Present the lines below again, exactly as they stand.

Input records =>
···
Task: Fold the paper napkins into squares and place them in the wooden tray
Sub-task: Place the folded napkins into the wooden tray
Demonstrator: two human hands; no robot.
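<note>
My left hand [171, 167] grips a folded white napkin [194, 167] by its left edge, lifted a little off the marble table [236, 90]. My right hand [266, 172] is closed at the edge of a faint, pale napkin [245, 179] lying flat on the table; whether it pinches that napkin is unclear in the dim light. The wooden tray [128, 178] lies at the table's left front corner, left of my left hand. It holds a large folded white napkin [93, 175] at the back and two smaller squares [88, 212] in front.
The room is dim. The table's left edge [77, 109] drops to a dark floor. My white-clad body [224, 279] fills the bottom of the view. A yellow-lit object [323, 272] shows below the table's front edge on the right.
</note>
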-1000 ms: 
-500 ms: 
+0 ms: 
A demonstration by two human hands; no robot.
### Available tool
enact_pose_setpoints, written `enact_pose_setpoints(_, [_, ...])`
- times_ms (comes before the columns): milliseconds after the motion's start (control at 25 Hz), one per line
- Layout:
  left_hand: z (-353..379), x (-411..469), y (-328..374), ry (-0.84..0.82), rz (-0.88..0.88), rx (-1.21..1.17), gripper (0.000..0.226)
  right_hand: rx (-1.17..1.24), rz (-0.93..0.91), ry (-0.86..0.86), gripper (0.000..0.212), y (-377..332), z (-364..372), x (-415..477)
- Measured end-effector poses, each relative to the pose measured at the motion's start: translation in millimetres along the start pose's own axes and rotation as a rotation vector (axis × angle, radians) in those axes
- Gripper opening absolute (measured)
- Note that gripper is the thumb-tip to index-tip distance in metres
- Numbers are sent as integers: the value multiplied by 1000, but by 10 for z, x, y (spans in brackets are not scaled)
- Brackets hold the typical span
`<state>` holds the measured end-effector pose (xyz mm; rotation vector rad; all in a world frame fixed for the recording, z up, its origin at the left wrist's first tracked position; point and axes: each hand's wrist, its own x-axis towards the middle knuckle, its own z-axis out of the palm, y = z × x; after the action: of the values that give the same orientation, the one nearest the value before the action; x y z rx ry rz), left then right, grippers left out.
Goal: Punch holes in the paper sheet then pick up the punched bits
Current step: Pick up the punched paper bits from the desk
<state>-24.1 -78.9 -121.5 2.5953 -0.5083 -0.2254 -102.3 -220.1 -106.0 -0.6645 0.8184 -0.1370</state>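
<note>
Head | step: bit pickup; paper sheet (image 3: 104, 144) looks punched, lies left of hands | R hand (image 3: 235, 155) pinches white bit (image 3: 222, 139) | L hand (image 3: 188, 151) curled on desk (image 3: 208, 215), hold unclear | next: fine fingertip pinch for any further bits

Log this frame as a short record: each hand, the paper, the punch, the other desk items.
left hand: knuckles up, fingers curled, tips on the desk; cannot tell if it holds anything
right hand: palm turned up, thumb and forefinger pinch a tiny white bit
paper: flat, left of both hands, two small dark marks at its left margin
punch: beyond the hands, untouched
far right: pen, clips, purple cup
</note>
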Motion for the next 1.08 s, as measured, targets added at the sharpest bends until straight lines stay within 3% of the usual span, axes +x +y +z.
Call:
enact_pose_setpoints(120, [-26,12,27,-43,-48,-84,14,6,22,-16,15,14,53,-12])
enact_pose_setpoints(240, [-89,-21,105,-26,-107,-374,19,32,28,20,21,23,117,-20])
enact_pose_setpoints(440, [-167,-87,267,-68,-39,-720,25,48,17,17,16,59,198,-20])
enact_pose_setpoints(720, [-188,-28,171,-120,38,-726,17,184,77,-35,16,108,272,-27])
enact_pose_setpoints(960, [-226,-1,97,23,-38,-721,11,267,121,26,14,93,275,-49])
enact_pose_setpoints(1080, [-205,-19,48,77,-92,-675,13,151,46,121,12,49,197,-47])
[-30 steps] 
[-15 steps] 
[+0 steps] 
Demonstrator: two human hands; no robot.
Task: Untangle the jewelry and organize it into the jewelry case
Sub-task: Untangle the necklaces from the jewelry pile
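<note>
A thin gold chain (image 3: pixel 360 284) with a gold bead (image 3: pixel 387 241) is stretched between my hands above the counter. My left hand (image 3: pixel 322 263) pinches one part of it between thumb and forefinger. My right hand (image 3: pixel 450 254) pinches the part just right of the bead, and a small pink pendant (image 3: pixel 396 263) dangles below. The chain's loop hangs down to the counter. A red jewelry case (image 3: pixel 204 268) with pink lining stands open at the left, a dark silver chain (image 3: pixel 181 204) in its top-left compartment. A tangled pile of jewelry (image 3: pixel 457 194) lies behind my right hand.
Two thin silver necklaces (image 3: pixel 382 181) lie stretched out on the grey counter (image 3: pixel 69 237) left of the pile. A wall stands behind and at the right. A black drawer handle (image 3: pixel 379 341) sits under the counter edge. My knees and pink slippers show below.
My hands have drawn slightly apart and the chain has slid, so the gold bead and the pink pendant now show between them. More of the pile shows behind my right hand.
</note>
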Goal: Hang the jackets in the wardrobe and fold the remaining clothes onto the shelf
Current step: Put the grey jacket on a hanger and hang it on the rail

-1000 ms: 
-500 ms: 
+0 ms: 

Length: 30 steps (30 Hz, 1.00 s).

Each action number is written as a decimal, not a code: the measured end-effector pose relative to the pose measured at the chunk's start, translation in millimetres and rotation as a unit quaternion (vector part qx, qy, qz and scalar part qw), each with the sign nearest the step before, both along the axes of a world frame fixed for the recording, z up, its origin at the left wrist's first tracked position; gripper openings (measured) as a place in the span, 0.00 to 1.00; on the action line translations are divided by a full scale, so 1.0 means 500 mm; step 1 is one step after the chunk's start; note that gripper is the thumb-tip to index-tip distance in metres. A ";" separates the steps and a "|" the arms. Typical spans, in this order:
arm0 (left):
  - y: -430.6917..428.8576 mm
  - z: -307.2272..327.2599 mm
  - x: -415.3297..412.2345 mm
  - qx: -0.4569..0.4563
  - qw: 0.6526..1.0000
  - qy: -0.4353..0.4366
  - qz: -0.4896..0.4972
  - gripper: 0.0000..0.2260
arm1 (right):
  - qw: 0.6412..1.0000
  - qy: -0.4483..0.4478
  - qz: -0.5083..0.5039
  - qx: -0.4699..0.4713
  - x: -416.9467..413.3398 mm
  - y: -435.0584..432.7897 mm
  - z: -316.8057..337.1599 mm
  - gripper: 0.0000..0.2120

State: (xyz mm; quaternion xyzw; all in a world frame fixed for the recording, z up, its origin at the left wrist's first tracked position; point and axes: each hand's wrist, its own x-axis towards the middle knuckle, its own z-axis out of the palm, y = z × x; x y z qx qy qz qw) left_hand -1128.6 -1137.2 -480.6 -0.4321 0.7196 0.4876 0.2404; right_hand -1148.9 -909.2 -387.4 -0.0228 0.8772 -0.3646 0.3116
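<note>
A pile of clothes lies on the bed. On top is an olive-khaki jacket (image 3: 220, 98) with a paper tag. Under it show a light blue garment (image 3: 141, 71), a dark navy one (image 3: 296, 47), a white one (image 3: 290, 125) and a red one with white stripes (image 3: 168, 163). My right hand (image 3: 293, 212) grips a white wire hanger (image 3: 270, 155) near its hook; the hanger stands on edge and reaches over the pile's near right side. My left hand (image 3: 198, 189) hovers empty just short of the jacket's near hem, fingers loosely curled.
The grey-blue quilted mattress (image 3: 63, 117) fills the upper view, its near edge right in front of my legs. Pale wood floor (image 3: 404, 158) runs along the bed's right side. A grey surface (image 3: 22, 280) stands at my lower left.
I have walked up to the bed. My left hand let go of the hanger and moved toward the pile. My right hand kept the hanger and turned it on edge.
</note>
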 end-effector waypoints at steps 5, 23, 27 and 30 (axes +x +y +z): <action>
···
The answer =>
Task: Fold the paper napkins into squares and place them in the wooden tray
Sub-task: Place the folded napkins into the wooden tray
Demonstrator: two human hands; no robot.
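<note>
My left hand [171, 167] grips a folded white napkin [194, 167] by its left edge, lifted a little off the marble table [236, 90]. My right hand [266, 172] is closed at the edge of a faint, pale napkin [245, 179] lying flat on the table; whether it pinches that napkin is unclear in the dim light. The wooden tray [128, 178] lies at the table's left front corner, left of my left hand. It holds a large folded white napkin [93, 175] at the back and two smaller squares [88, 212] in front.
The room is dim. The table's left edge [77, 109] drops to a dark floor. My white-clad body [224, 279] fills the bottom of the view. A yellow-lit object [323, 272] shows below the table's front edge on the right.
</note>
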-1000 ms: 
-500 ms: 
+0 ms: 
A demonstration by two human hands; no robot.
### Available tool
enact_pose_setpoints, written `enact_pose_setpoints(_, [_, ...])`
- times_ms (comes before the columns): milliseconds after the motion's start (control at 25 Hz), one per line
- Layout:
  left_hand: z (-353..379), x (-411..469), y (-328..374), ry (-0.84..0.82), rz (-0.88..0.88), rx (-1.21..1.17), gripper (0.000..0.226)
  right_hand: rx (-1.17..1.24), rz (-0.93..0.91), ry (-0.86..0.86), gripper (0.000..0.212), y (-377..332), z (-364..372), x (-415..477)
- Measured end-effector poses, each relative to the pose measured at the motion's start: translation in millimetres along the start pose's own axes and rotation as a rotation vector (axis × angle, radians) in those axes
- Gripper opening absolute (measured)
- Note that gripper is the thumb-tip to index-tip distance in metres
- Numbers are sent as integers: the value multiplied by 1000, but by 10 for z, x, y (spans in brackets are not scaled)
- Brackets hold the typical span
`<state>` holds the measured end-effector pose (xyz mm; rotation vector rad; all in a world frame fixed for the recording, z up, its origin at the left wrist's first tracked position; point and axes: each hand's wrist, its own x-axis towards the middle knuckle, its own z-axis out of the palm, y = z × x; after the action: of the values that give the same orientation, the one nearest the value before the action; x y z rx ry rz), left then right, grippers left out.
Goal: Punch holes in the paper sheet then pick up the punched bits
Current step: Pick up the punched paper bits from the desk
<state>-24.1 -78.9 -121.5 2.5953 -0.5083 -0.2254 -102.3 -220.1 -106.0 -0.6645 0.8184 -0.1370</state>
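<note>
Head | step: bit pickup; paper sheet (image 3: 104, 144) looks punched, lies left of hands | R hand (image 3: 235, 155) pinches white bit (image 3: 222, 139) | L hand (image 3: 188, 151) curled on desk (image 3: 208, 215), hold unclear | next: fine fingertip pinch for any further bits

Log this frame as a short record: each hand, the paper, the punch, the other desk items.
left hand: knuckles up, fingers curled, tips on the desk; cannot tell if it holds anything
right hand: palm turned up, thumb and forefinger pinch a tiny white bit
paper: flat, left of both hands, two small dark marks at its left margin
punch: beyond the hands, untouched
far right: pen, clips, purple cup
</note>
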Motion for the next 1.08 s, as measured, targets added at the sharpest bends until straight lines stay within 3% of the usual span, axes +x +y +z.
Call:
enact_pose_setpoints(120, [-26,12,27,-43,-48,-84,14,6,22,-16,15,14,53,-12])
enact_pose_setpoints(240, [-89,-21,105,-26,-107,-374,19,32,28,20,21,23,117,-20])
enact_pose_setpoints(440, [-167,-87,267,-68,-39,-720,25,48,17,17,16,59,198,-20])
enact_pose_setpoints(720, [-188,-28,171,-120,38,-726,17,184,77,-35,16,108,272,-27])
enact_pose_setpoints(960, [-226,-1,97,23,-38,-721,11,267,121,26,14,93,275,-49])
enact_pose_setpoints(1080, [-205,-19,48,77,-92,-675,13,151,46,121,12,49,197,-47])
[-30 steps] 
[-15 steps] 
[+0 steps] 
Demonstrator: two human hands; no robot.
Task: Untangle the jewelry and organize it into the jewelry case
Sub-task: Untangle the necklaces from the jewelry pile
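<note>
A thin gold chain (image 3: pixel 360 284) with a gold bead (image 3: pixel 387 241) is stretched between my hands above the counter. My left hand (image 3: pixel 322 263) pinches one part of it between thumb and forefinger. My right hand (image 3: pixel 450 254) pinches the part just right of the bead, and a small pink pendant (image 3: pixel 396 263) dangles below. The chain's loop hangs down to the counter. A red jewelry case (image 3: pixel 204 268) with pink lining stands open at the left, a dark silver chain (image 3: pixel 181 204) in its top-left compartment. A tangled pile of jewelry (image 3: pixel 457 194) lies behind my right hand.
Two thin silver necklaces (image 3: pixel 382 181) lie stretched out on the grey counter (image 3: pixel 69 237) left of the pile. A wall stands behind and at the right. A black drawer handle (image 3: pixel 379 341) sits under the counter edge. My knees and pink slippers show below.
My hands have drawn slightly apart and the chain has slid, so the gold bead and the pink pendant now show between them. More of the pile shows behind my right hand.
</note>
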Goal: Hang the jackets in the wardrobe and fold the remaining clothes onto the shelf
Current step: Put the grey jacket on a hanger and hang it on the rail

-1000 ms: 
-500 ms: 
+0 ms: 

Length: 30 steps (30 Hz, 1.00 s).

Each action number is written as a decimal, not a code: the measured end-effector pose relative to the pose measured at the chunk's start, translation in millimetres and rotation as a unit quaternion (vector part qx, qy, qz and scalar part qw), each with the sign nearest the step before, both along the axes of a world frame fixed for the recording, z up, its origin at the left wrist's first tracked position; gripper openings (measured) as a place in the span, 0.00 to 1.00; on the action line translations are divided by a full scale, so 1.0 means 500 mm; step 1 is one step after the chunk's start; note that gripper is the thumb-tip to index-tip distance in metres. A ";" separates the steps and a "|" the arms. Typical spans, in this order:
arm0 (left):
  - y: -430.6917..428.8576 mm
  - z: -307.2272..327.2599 mm
  - x: -415.3297..412.2345 mm
  - qx: -0.4569..0.4563
  - qw: 0.6526..1.0000
  - qy: -0.4353..0.4366
  - qz: -0.4896..0.4972
  - gripper: 0.0000..0.2260
arm1 (right):
  - qw: 0.6412..1.0000
  - qy: -0.4483..0.4478
  - qz: -0.5083..0.5039
  - qx: -0.4699..0.4713
  - x: -416.9467..413.3398 mm
  - y: -435.0584..432.7897 mm
  - z: -316.8057..337.1599 mm
  - gripper: 0.0000..0.2120

State: (xyz mm; quaternion xyzw; all in a world frame fixed for the recording, z up, its origin at the left wrist's first tracked position; point and axes: each hand's wrist, its own x-axis towards the middle knuckle, its own z-axis out of the palm, y = z × x; x y z qx qy qz qw) left_hand -1128.6 -1137.2 -480.6 -0.4321 0.7196 0.4876 0.2404; right_hand -1148.9 -909.2 -387.4 -0.0228 0.8772 -0.3646 0.3116
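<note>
A pile of clothes lies on the bed. On top is an olive-khaki jacket (image 3: 220, 98) with a paper tag. Under it show a light blue garment (image 3: 141, 71), a dark navy one (image 3: 296, 47), a white one (image 3: 290, 125) and a red one with white stripes (image 3: 168, 163). My right hand (image 3: 293, 212) grips a white wire hanger (image 3: 270, 155) near its hook; the hanger stands on edge and reaches over the pile's near right side. My left hand (image 3: 198, 189) hovers empty just short of the jacket's near hem, fingers loosely curled.
The grey-blue quilted mattress (image 3: 63, 117) fills the upper view, its near edge right in front of my legs. Pale wood floor (image 3: 404, 158) runs along the bed's right side. A grey surface (image 3: 22, 280) stands at my lower left.
I have walked up to the bed. My left hand let go of the hanger and moved toward the pile. My right hand kept the hanger and turned it on edge.
</note>
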 end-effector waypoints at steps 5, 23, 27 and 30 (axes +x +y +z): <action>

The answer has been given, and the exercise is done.